Ultrafinitism is pretty whacky since it requires tossing out the entire axiomatisation of mathematics. Ultrafinitism is inconsistent with axiomatisations even of fragments of Peano arithmetic (e.g. where you weaken the axiom scheme of induction to be restricted to a subset of formulae). You're left with something very cumbersome indeed. One thing the article fails to point out is that Gödel incompleteness still applies to such very weak theories. (It is actually misleading when talking about trying to prove the consistency of ZF - this too is not possible within ZF, provided ZF is consistent, due to incompleteness.)

There's a big difference between ultrafinitism and finitism - the latter allows a mathematical theory that allows you to talk indirectly about infinity but not directly. Peano arithmetic allows you to prove, for example, that, "for every prime number there is a larger one" - or as we might state it succinctly, "there are infinitely many prime numbers." But it doesn't allow you to talk about "the set of prime numbers" in the same direct way as you can talk about a single number or finite collection of numbers, and there is no such succinct way to say "there are infinitely many prime numbers" in the language of PA; you need the circumlocution.

These kinds of circumlocution are par for the course when dealing with weaker theories.
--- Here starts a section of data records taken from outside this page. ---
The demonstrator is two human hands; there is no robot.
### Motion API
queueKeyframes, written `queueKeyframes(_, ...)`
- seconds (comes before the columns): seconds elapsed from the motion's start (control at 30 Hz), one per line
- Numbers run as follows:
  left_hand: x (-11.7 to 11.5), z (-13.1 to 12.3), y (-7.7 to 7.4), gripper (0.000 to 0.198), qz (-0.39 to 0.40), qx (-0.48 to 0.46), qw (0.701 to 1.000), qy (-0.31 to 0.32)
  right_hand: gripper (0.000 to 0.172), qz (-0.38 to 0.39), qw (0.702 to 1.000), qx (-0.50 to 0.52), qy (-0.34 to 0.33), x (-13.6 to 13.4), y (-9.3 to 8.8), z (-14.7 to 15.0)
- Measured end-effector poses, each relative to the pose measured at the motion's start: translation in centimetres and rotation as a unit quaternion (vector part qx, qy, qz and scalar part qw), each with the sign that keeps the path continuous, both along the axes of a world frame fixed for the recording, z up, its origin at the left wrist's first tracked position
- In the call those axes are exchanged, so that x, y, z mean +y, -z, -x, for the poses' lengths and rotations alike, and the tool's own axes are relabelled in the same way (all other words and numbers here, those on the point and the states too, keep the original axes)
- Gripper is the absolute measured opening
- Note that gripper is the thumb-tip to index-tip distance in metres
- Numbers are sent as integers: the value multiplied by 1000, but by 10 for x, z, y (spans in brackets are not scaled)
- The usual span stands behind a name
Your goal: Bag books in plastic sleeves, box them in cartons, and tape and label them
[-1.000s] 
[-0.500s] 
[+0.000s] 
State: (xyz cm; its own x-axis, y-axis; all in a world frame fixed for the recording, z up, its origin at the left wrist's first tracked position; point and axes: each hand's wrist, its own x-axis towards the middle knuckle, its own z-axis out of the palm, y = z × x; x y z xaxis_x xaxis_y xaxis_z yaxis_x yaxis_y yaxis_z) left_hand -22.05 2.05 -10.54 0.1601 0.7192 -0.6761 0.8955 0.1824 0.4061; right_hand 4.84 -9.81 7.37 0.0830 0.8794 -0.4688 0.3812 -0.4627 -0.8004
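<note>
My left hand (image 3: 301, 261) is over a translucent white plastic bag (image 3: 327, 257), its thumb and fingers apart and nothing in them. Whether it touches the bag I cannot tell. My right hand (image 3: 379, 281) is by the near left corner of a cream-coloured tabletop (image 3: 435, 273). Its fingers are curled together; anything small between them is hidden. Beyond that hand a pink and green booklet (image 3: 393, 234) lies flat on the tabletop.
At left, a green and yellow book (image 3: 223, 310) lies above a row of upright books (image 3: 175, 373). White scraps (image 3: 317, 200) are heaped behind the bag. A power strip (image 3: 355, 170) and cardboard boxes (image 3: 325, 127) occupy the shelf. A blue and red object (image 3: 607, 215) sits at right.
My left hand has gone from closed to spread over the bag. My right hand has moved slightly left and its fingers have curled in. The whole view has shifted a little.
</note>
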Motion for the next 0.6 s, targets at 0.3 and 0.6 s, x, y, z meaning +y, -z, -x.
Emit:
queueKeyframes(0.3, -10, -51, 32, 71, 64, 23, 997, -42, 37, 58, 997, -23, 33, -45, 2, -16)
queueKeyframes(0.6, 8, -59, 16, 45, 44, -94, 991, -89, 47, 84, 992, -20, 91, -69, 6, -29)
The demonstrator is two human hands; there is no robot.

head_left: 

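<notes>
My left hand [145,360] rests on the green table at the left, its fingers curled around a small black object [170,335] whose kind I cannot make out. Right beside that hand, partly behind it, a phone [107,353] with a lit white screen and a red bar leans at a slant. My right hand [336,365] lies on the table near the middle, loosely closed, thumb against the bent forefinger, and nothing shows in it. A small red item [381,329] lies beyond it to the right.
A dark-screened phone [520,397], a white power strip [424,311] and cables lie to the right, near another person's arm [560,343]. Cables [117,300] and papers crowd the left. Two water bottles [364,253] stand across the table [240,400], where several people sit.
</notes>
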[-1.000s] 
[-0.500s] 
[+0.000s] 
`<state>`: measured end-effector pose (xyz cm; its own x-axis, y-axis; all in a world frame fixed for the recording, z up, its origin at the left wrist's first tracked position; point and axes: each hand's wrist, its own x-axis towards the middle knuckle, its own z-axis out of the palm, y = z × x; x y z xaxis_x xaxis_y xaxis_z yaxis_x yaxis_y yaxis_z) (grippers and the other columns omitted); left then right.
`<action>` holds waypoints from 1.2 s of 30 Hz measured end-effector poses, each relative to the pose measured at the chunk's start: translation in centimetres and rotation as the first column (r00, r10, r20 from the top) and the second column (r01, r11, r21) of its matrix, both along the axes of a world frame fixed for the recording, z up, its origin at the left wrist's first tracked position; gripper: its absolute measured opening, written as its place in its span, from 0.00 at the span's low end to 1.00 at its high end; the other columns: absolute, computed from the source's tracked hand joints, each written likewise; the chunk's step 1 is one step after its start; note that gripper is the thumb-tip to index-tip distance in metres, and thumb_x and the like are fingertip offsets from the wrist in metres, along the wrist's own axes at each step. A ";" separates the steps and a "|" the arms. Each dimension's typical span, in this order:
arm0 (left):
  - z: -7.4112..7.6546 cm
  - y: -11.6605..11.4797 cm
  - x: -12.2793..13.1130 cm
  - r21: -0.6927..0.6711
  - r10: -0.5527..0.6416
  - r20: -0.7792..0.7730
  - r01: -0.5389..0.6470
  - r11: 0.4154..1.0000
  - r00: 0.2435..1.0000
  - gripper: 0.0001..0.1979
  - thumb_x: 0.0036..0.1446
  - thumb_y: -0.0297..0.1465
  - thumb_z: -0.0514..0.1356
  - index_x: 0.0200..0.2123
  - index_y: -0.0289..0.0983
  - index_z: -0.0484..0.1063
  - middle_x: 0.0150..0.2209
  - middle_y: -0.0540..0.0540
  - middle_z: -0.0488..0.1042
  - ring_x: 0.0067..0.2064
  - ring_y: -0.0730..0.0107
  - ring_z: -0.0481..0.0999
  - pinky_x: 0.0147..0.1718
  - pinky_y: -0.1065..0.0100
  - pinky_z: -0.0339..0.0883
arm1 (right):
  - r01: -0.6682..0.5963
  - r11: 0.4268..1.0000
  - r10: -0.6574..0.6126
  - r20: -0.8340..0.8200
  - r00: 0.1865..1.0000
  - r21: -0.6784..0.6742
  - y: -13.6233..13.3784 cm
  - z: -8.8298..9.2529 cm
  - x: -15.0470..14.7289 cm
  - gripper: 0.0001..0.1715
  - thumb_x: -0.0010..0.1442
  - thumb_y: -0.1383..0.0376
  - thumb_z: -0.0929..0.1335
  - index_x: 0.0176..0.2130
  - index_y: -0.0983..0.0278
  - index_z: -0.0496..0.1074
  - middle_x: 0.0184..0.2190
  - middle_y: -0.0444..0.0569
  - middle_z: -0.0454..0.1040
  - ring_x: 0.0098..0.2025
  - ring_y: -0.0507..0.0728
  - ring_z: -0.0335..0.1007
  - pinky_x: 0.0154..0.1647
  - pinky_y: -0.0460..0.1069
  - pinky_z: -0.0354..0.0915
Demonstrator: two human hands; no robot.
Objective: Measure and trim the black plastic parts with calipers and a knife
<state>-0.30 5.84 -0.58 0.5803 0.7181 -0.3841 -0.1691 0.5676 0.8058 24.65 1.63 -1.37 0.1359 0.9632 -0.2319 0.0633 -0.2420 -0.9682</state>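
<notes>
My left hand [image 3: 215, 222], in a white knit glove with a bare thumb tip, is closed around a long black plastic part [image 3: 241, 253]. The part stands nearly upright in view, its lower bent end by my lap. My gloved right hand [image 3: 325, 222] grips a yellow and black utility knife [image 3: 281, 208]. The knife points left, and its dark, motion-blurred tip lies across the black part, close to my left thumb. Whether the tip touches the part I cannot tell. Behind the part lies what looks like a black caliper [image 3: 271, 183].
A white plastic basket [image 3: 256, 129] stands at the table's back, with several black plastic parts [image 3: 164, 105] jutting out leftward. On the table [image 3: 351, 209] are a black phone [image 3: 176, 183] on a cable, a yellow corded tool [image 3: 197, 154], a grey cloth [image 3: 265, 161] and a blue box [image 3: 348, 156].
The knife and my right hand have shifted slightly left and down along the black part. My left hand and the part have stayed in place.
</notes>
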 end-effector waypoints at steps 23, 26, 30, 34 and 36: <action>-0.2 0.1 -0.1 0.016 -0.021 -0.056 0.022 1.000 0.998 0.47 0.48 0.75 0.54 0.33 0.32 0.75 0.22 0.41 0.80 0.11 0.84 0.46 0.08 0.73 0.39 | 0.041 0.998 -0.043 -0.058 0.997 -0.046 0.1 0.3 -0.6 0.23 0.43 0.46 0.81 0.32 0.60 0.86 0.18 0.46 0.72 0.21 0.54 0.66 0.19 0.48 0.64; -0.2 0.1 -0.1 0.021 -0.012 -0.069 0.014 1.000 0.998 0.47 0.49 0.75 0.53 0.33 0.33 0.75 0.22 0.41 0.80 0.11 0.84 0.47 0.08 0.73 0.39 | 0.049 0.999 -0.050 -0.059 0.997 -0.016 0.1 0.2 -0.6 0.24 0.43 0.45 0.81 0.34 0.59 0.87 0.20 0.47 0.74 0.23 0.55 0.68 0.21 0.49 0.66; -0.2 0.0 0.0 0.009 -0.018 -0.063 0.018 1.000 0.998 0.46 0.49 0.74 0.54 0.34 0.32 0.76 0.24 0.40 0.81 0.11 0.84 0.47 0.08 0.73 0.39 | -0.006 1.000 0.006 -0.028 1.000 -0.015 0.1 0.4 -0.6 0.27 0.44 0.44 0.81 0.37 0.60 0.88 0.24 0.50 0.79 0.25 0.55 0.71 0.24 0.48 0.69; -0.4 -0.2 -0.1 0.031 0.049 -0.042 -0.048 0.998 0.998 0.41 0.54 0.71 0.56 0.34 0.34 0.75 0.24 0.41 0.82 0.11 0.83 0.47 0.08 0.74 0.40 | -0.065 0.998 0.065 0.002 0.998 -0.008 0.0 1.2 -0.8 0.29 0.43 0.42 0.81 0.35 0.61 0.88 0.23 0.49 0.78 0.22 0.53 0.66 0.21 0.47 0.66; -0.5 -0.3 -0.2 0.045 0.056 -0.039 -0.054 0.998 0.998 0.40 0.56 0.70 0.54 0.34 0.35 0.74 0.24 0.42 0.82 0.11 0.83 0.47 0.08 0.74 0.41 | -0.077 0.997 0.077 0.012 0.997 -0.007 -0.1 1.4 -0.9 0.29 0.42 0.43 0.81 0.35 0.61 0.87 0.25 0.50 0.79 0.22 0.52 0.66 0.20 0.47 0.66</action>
But I think there is a huge practical issue with ultrafinitism which is exemplified thus: how do you prove a simple theorem in an ultrafinitist world, like for example, "the sum of any two even numbers is even" when it may be the case that the sum of two large even numbers is actually undefined? You have to write caveats all over every proof and I think for anything non-trivial it would swiftly become unmanageable.

On the philosophical side, I just don't think there is ever going to be a large number of people who think that "x+1 > x" is a statement that ought to be viewed with any level of suspicion. Mathematics is about creating abstractions from our real-world experience; numbers are such an abstraction. Real world objects are always finite, but that doesn't mean the abstraction has to be - to actually capture our intuition about how real world objects work, there can't be a limit.

[–] StillPaisleyCat@startrek.website 5 points 6 days ago (2 children)

At a certain point, I realized that from another perspective, the big divide seems to be between those who see continuous distributions as just an abstraction of a world that is inherently finite vs those who see finite steps as the approximation of an inherently continuous and infinitely divisible reality.

Since I’m someone who sees math as a way to tell internally-consistent stories that may or may not represent reality, I tend to have a certain exasperation with what seems to be the need of most engineers to anchor everything in Euclidean topography.

But it’s my spouse who had to help our kids with high school math. A parent who thinks non Euclidean geometry is fun is not helpful at that point.

[–] technocrit@lemmy.dbzer0.com 2 points 6 days ago* (last edited 6 days ago)

those who see continuous distributions as just an abstraction of a world that is inherently finite vs those who see finite steps as the approximation of an inherently continuous and infinitely divisible reality.

How about neither? Math is a formal system (like a game). It has no inherent relationship to "reality" or physics. There are only a few small areas of math that have been convincingly used in physical models, while the vast majority of mathematics is completely unrelated and even counter to physical assumptions (eg tarski paradox). Questions about the finiteness or divisibility of "reality" are scientific, not mathematical. Etc.

[–] FishFace@lemmy.world 2 points 6 days ago (1 children)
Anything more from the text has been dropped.